== Problem to solve ==
Your job is to retype the whole listing exactly.
##### Provided material
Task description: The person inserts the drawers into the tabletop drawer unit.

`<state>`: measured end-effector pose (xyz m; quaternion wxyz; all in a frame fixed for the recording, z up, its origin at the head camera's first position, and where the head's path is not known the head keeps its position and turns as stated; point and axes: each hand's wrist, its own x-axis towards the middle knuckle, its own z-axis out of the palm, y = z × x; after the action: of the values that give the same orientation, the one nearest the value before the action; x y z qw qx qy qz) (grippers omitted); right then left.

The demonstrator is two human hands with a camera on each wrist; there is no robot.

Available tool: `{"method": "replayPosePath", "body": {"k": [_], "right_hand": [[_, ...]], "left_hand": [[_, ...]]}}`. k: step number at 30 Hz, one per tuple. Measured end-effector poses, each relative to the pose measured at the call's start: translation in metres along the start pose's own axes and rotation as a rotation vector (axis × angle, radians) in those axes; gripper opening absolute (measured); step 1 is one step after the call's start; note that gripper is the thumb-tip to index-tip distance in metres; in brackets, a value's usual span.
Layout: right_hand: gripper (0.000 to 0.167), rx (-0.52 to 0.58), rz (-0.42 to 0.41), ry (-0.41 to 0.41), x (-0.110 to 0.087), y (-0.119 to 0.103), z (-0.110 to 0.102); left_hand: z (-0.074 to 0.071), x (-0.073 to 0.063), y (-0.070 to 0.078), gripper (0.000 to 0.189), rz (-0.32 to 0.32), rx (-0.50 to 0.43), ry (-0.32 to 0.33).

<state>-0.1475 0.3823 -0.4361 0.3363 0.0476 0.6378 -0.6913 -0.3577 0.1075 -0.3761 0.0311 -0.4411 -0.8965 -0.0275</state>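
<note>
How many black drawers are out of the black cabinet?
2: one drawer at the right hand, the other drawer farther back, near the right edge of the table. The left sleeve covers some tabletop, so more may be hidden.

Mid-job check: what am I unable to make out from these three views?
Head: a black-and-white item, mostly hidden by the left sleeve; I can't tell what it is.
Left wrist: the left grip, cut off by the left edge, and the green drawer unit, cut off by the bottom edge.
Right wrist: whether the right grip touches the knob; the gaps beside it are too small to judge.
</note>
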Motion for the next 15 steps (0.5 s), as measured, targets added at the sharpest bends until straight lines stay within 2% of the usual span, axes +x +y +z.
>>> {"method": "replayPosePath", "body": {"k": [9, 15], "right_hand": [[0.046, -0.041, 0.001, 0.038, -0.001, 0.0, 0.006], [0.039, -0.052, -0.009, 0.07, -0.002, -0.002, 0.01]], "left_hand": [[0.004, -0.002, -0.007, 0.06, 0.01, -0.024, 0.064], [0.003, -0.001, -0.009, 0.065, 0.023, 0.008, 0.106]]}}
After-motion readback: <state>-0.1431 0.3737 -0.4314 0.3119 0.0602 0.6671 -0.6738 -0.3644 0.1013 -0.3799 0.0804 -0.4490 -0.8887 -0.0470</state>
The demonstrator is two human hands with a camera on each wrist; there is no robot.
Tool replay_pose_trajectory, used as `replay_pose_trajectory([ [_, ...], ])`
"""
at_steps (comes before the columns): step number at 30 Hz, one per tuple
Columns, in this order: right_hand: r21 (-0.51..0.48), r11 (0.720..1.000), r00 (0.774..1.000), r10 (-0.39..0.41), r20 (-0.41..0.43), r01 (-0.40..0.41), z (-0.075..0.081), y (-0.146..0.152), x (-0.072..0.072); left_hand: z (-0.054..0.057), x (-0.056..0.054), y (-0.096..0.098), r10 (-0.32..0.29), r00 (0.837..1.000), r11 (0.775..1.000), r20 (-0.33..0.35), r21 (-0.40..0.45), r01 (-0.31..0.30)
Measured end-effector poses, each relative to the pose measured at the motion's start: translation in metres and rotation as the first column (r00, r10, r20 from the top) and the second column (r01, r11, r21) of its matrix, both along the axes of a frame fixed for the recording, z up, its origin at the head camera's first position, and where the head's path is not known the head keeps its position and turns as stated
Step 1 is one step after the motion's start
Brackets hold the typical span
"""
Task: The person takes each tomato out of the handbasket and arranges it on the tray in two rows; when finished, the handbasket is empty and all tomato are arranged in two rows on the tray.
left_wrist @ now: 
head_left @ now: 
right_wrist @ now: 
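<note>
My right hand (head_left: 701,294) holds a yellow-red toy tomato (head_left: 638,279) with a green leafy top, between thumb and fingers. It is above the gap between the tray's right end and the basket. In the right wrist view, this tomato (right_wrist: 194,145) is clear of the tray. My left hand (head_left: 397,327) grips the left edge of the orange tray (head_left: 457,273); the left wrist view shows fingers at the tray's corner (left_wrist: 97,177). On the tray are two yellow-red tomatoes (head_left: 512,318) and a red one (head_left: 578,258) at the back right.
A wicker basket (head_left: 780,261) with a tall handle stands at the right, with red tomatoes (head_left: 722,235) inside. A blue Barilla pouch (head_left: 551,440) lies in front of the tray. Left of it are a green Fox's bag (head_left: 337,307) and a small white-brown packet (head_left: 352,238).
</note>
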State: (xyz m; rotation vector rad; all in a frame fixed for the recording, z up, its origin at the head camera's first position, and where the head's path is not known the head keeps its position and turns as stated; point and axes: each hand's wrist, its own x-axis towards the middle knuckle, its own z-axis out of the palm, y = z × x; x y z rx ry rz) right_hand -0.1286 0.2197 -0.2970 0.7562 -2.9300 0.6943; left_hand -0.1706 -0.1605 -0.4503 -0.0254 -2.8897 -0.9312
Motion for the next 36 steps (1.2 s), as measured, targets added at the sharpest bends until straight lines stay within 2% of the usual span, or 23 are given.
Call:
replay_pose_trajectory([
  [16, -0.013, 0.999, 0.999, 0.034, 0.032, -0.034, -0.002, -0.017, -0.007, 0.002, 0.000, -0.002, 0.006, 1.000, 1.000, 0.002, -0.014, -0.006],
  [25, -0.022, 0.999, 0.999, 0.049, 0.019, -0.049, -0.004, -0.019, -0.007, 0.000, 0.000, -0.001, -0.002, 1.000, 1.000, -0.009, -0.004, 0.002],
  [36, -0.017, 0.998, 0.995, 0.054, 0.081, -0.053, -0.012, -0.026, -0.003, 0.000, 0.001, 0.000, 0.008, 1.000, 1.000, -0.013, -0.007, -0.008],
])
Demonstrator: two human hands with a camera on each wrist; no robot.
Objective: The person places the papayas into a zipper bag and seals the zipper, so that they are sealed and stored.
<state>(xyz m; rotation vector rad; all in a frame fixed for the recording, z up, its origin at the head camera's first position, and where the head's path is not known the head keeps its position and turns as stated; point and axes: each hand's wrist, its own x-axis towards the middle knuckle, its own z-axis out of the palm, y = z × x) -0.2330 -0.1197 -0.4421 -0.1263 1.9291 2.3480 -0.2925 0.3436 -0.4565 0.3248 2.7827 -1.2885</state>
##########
== Worked solution ==
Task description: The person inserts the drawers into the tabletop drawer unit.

`<state>`: measured end-effector pose (xyz m; quaternion wxyz; all in a frame fixed for the recording, z up, its origin at the head camera's first position, and where the head's path is not known the head keeps its position and turns as stated; point and axes: each hand's wrist, its own x-axis towards the middle knuckle, its own z-axis out of the palm, y = z × x; after the action: of the values that give the same orientation, the one nearest the value before the action; x y z qw qx qy qz) (grippers omitted); right then left.

The demonstrator is two human hands with a camera on each wrist; there is no robot.

Available tool: `{"method": "replayPosePath", "body": {"k": [_], "right_hand": [[_, ...]], "left_hand": [[_, ...]]}}`. k: step number at 30 Hz, one per tuple. Measured end-effector poses, each relative to the pose measured at the call's start: translation in metres along the start pose's own axes and rotation as a rotation vector (axis × angle, radians) in those axes; gripper opening absolute (measured); step 1 is one step after the call's start; note that gripper is the thumb-tip to index-tip distance in metres; in brackets, a value's usual span.
Layout: right_hand: gripper (0.000 to 0.167), rx (-0.52 to 0.58), rz (-0.42 to 0.41), ry (-0.41 to 0.41), x (-0.110 to 0.087), y (-0.119 to 0.103), z (-0.110 to 0.102); left_hand: z (-0.074 to 0.071), x (-0.073 to 0.063), y (-0.070 to 0.078), gripper (0.000 to 0.189), rz (-0.32 to 0.32), rx (-0.50 to 0.43), ry (-0.32 to 0.33).

<state>-0.1475 0.3823 -0.4361 0.3363 0.0476 0.6378 -0.6913 -0.3577 0.1075 -0.3761 0.0311 -0.4411 -0.8965 -0.0275</state>
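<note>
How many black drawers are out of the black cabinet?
2: one drawer at the right hand, the other drawer farther back, near the right edge of the table. The left sleeve covers some tabletop, so more may be hidden.

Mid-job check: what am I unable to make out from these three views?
Head: a black-and-white item, mostly hidden by the left sleeve; I can't tell what it is.
Left wrist: the left grip, cut off by the left edge, and the green drawer unit, cut off by the bottom edge.
Right wrist: whether the right grip touches the knob; the gaps beside it are too small to judge.
</note>
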Motion for the next 15 steps (0.5 s), as measured, targets added at the sharpest bends until straight lines stay within 2% of the usual span, axes +x +y +z.
>>> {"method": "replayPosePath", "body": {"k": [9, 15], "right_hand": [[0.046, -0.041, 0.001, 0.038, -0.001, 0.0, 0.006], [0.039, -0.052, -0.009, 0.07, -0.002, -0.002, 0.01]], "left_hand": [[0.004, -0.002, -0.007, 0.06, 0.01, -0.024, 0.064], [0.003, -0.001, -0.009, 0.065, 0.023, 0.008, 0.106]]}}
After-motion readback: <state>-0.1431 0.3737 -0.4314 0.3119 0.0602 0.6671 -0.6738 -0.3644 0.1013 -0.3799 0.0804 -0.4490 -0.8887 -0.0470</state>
The demonstrator is two human hands with a camera on each wrist; there is no robot.
Tool replay_pose_trajectory, used as `replay_pose_trajectory([ [_, ...], ])`
"""
at_steps (comes before the columns): step number at 30 Hz, one per tuple
Columns, in this order: right_hand: r21 (-0.51..0.48), r11 (0.720..1.000), r00 (0.774..1.000), r10 (-0.39..0.41), r20 (-0.41..0.43), r01 (-0.40..0.41), z (-0.075..0.081), y (-0.146..0.152), x (-0.072..0.072); left_hand: z (-0.054..0.057), x (-0.056..0.054), y (-0.096..0.098), r10 (-0.32..0.29), r00 (0.837..1.000), r11 (0.775..1.000), r20 (-0.33..0.35), r21 (-0.40..0.45), r01 (-0.31..0.30)
Measured end-effector poses, each relative to the pose measured at the motion's start: translation in metres and rotation as the first column (r00, r10, r20 from the top) and the second column (r01, r11, r21) of its matrix, both along the axes of a frame fixed for the recording, z up, its origin at the head camera's first position, and where the head's path is not known the head keeps its position and turns as stated
Step 1 is one step after the motion's start
Brackets hold the typical span
"""
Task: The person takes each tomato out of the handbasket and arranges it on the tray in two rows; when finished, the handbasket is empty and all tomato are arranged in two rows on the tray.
left_wrist @ now: 
head_left @ now: 
right_wrist @ now: 
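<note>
My right hand (head_left: 701,294) holds a yellow-red toy tomato (head_left: 638,279) with a green leafy top, between thumb and fingers. It is above the gap between the tray's right end and the basket. In the right wrist view, this tomato (right_wrist: 194,145) is clear of the tray. My left hand (head_left: 397,327) grips the left edge of the orange tray (head_left: 457,273); the left wrist view shows fingers at the tray's corner (left_wrist: 97,177). On the tray are two yellow-red tomatoes (head_left: 512,318) and a red one (head_left: 578,258) at the back right.
A wicker basket (head_left: 780,261) with a tall handle stands at the right, with red tomatoes (head_left: 722,235) inside. A blue Barilla pouch (head_left: 551,440) lies in front of the tray. Left of it are a green Fox's bag (head_left: 337,307) and a small white-brown packet (head_left: 352,238).
</note>
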State: (xyz m; rotation vector rad; all in a frame fixed for the recording, z up, its origin at the head camera's first position, and where the head's path is not known the head keeps its position and turns as stated; point and axes: each hand's wrist, its own x-axis towards the middle knuckle, its own z-axis out of the palm, y = z × x; x y z rx ry rz) right_hand -0.1286 0.2197 -0.2970 0.7562 -2.9300 0.6943; left_hand -0.1706 -0.1605 -0.4503 -0.0254 -2.8897 -0.9312
Motion for the next 36 steps (1.2 s), as measured, targets added at the sharpest bends until straight lines stay within 2% of the usual span, or 23 are given.
Call:
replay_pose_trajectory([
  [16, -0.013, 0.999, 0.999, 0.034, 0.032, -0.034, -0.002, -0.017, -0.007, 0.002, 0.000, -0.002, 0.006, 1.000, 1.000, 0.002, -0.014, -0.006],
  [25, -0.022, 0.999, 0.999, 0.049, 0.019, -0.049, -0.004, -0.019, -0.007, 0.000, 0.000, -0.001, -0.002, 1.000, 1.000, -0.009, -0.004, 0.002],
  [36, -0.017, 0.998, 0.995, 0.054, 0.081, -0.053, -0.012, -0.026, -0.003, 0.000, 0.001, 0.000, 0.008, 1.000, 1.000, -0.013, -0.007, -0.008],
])
Demonstrator: two human hands with a camera on each wrist; no robot.
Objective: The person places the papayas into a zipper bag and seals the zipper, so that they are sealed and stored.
<state>(xyz m; rotation vector rad; all in a frame fixed for the recording, z up, its origin at the head camera's first position, and where the head's path is not known the head keeps its position and turns as stated; point and axes: each hand's wrist, its own x-axis towards the middle knuckle, its own z-axis out of the palm, y = z × x) -0.2330 -0.1197 -0.4421 -0.1263 1.9291 2.3480 -0.2925 0.3436 -0.4565 0.3248 2.7827 -1.2885</state>

With this, the exercise is complete.